- Records
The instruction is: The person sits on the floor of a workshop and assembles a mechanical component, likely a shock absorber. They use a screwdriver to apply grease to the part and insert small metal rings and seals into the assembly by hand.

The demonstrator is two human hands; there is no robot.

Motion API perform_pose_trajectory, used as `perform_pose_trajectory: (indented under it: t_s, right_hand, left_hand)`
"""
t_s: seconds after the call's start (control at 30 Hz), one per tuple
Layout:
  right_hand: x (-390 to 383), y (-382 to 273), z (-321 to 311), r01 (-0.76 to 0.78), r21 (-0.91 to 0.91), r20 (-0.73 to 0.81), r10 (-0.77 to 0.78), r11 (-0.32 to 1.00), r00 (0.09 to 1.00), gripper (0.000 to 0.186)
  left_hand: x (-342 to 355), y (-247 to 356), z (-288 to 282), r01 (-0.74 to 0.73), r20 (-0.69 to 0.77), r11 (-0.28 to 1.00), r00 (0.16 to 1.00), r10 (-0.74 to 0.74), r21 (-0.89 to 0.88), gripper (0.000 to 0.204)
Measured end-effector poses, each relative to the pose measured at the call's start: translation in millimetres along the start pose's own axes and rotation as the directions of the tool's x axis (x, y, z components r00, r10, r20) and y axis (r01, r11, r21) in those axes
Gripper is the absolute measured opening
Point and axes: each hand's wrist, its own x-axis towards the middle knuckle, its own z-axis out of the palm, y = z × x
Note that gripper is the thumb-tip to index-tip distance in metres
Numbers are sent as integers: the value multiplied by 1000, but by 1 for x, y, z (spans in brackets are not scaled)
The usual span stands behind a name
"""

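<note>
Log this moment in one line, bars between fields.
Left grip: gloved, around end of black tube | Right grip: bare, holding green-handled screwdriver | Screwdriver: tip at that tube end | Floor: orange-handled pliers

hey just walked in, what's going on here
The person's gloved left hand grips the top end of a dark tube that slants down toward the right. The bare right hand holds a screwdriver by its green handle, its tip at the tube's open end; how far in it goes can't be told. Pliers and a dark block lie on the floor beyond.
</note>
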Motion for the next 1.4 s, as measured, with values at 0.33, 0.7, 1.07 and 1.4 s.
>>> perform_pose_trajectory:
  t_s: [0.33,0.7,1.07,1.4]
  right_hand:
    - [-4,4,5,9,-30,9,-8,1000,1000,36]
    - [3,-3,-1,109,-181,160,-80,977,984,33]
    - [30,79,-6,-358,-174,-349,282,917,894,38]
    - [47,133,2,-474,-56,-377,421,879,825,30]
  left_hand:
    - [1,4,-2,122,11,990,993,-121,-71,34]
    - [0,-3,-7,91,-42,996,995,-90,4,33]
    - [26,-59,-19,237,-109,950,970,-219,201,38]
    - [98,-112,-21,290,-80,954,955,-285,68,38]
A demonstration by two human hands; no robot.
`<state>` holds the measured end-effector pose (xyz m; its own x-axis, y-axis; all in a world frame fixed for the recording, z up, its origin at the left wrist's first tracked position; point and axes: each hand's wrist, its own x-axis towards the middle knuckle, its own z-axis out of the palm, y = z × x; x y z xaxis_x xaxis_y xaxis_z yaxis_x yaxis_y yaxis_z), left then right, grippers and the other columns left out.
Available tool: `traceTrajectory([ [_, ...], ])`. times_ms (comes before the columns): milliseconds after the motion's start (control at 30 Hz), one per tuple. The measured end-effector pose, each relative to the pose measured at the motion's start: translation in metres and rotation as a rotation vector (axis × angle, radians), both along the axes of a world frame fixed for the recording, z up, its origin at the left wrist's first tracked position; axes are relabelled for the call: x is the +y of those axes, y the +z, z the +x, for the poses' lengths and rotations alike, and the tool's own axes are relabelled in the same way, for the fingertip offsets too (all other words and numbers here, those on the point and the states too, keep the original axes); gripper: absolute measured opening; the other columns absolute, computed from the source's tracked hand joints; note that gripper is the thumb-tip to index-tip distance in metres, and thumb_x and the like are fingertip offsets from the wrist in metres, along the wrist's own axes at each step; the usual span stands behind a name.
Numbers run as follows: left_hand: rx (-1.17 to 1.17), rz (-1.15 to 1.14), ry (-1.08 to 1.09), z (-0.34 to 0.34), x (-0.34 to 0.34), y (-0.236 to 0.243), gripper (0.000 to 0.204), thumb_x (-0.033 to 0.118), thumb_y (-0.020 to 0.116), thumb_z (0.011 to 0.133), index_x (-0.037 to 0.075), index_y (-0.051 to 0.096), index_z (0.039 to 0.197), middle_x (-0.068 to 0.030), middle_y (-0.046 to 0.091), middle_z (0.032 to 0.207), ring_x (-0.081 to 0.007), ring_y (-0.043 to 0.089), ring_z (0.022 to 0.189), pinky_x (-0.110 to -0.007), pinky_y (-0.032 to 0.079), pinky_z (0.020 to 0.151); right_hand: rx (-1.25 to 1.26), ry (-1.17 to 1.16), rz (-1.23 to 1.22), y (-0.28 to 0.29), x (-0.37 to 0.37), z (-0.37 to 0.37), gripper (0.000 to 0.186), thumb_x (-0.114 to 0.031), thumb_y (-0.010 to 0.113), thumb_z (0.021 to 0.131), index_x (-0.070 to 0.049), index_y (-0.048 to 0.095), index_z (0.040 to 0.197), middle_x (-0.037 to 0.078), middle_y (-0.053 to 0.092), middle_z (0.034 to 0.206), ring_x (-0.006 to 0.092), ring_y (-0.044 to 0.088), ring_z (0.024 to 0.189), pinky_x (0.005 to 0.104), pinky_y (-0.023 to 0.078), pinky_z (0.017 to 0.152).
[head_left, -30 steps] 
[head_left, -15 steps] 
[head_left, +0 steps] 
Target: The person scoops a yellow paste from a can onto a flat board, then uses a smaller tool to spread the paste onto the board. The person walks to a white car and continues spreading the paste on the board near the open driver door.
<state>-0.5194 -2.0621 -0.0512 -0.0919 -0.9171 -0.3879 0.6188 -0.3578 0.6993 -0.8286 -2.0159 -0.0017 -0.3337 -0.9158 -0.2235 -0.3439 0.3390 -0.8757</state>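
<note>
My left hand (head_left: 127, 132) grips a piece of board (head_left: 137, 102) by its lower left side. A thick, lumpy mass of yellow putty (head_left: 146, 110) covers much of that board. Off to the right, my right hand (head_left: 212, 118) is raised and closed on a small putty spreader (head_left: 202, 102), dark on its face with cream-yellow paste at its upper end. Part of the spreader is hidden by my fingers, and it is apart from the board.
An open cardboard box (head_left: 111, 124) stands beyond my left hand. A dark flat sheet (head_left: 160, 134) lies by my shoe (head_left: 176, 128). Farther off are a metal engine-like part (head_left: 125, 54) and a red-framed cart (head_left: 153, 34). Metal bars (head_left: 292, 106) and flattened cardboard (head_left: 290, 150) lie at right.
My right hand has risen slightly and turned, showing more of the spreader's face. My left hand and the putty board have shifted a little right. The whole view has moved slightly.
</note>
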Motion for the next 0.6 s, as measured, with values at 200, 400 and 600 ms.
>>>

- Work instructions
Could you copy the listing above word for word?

- Solution to this problem
The instruction is: The person sits on the floor of a workshop and assembles a mechanical component, likely a shock absorber. They use a screwdriver to apply grease to the part and insert small metal rings and seals into the assembly by hand.

The demonstrator is two human hands; there is no robot.

Motion API perform_pose_trajectory, used as `perform_pose_trajectory: (indented under it: t_s, right_hand, left_hand)`
"""
t_s: seconds after the call's start (control at 30 Hz), one per tuple
Layout:
  right_hand: x (-390 to 383), y (-382 to 273), z (-321 to 311), r01 (-0.76 to 0.78), r21 (-0.91 to 0.91), r20 (-0.73 to 0.81), r10 (-0.77 to 0.78), r11 (-0.32 to 1.00), r00 (0.09 to 1.00), gripper (0.000 to 0.186)
  left_hand: x (-342 to 355), y (-247 to 356), z (-288 to 282), r01 (-0.74 to 0.73), r20 (-0.69 to 0.77), r11 (-0.28 to 1.00), r00 (0.16 to 1.00), r10 (-0.74 to 0.74), r21 (-0.89 to 0.88), gripper (0.000 to 0.204)
Measured end-effector poses, each relative to the pose measured at the call's start: translation in millimetres along the start pose's own axes and rotation as the directions of the tool's x axis (x, y, z components r00, r10, r20) and y axis (r01, r11, r21) in those axes
Gripper is the absolute measured opening
Point and axes: each hand's wrist, its own x-axis towards the middle knuckle, its own z-axis out of the palm, y = z × x
Note that gripper is the thumb-tip to index-tip distance in metres
Numbers are sent as integers: the value multiplied by 1000, but by 1 for x, y, z (spans in brackets are not scaled)
The usual span stands behind a name
"""

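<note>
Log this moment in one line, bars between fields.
Left grip: gloved, around end of black tube | Right grip: bare, holding green-handled screwdriver | Screwdriver: tip at that tube end | Floor: orange-handled pliers

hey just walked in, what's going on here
The person's gloved left hand grips the top end of a dark tube that slants down toward the right. The bare right hand holds a screwdriver by its green handle, its tip at the tube's open end; how far in it goes can't be told. Pliers and a dark block lie on the floor beyond.
</note>
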Motion for the next 1.4 s, as measured, with values at 0.33, 0.7, 1.07 and 1.4 s.
>>> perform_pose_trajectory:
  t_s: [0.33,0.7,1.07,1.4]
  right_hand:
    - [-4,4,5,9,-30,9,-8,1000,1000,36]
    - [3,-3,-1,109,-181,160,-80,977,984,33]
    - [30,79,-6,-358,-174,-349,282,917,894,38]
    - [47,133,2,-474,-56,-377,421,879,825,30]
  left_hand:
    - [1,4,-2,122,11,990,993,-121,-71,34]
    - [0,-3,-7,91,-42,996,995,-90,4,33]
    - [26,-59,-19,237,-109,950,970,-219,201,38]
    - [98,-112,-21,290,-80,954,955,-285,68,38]
A demonstration by two human hands; no robot.
`<state>` holds the measured end-effector pose (xyz m; its own x-axis, y-axis; all in a world frame fixed for the recording, z up, its origin at the left wrist's first tracked position; point and axes: each hand's wrist, its own x-axis towards the middle knuckle, its own z-axis out of the palm, y = z × x; x y z xaxis_x xaxis_y xaxis_z yaxis_x yaxis_y yaxis_z), left then right, grippers and the other columns left out.
Available tool: `traceTrajectory([ [_, ...], ])`. times_ms (comes before the columns): milliseconds after the motion's start (control at 30 Hz), one per tuple. The measured end-effector pose, each relative to the pose measured at the motion's start: translation in metres and rotation as a rotation vector (axis × angle, radians), both along the axes of a world frame fixed for the recording, z up, its origin at the left wrist's first tracked position; axes are relabelled for the call: x is the +y of those axes, y the +z, z the +x, for the poses' lengths and rotations alike, and the tool's own axes are relabelled in the same way, for the fingertip offsets too (all other words and numbers here, those on the point and the states too, keep the original axes); gripper: absolute measured opening; the other columns absolute, computed from the source's tracked hand joints; note that gripper is the thumb-tip to index-tip distance in metres, and thumb_x and the like are fingertip offsets from the wrist in metres, along the wrist's own axes at each step; the usual span stands behind a name.
Numbers run as follows: left_hand: rx (-1.17 to 1.17), rz (-1.15 to 1.14), ry (-1.08 to 1.09), z (-0.34 to 0.34), x (-0.34 to 0.34), y (-0.236 to 0.243), gripper (0.000 to 0.204), thumb_x (-0.033 to 0.118), thumb_y (-0.020 to 0.116), thumb_z (0.011 to 0.133), index_x (-0.037 to 0.075), index_y (-0.051 to 0.096), index_z (0.039 to 0.197), middle_x (-0.068 to 0.030), middle_y (-0.046 to 0.091), middle_z (0.032 to 0.207), ring_x (-0.081 to 0.007), ring_y (-0.043 to 0.089), ring_z (0.022 to 0.189), pinky_x (-0.110 to -0.007), pinky_y (-0.032 to 0.079), pinky_z (0.020 to 0.151); right_hand: rx (-1.25 to 1.26), ry (-1.17 to 1.16), rz (-1.23 to 1.22), y (-0.28 to 0.29), x (-0.37 to 0.37), z (-0.37 to 0.37), gripper (0.000 to 0.186), thumb_x (-0.114 to 0.031), thumb_y (-0.010 to 0.113), thumb_z (0.021 to 0.131), index_x (-0.070 to 0.049), index_y (-0.048 to 0.095), index_z (0.040 to 0.197), middle_x (-0.037 to 0.078), middle_y (-0.053 to 0.092), middle_z (0.034 to 0.206), ring_x (-0.006 to 0.092), ring_y (-0.044 to 0.088), ring_z (0.024 to 0.189), pinky_x (0.005 to 0.104), pinky_y (-0.023 to 0.078), pinky_z (0.017 to 0.152).
[head_left, -30 steps] 
[head_left, -15 steps] 
[head_left, +0 steps] 
Target: The person scoops a yellow paste from a can onto a flat board, then uses a smaller tool to spread the paste onto the board. The person walks to a white car and continues spreading the paste on the board near the open driver door.
<state>-0.5194 -2.0621 -0.0512 -0.0919 -0.9171 -0.3879 0.6188 -0.3578 0.6993 -0.8286 -2.0159 -0.0017 -0.3337 -0.9158 -0.2235 -0.3439 0.3390 -0.8757</state>
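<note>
My left hand (head_left: 127, 132) grips a piece of board (head_left: 137, 102) by its lower left side. A thick, lumpy mass of yellow putty (head_left: 146, 110) covers much of that board. Off to the right, my right hand (head_left: 212, 118) is raised and closed on a small putty spreader (head_left: 202, 102), dark on its face with cream-yellow paste at its upper end. Part of the spreader is hidden by my fingers, and it is apart from the board.
An open cardboard box (head_left: 111, 124) stands beyond my left hand. A dark flat sheet (head_left: 160, 134) lies by my shoe (head_left: 176, 128). Farther off are a metal engine-like part (head_left: 125, 54) and a red-framed cart (head_left: 153, 34). Metal bars (head_left: 292, 106) and flattened cardboard (head_left: 290, 150) lie at right.
My right hand has risen slightly and turned, showing more of the spreader's face. My left hand and the putty board have shifted a little right. The whole view has moved slightly.
</note>
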Motion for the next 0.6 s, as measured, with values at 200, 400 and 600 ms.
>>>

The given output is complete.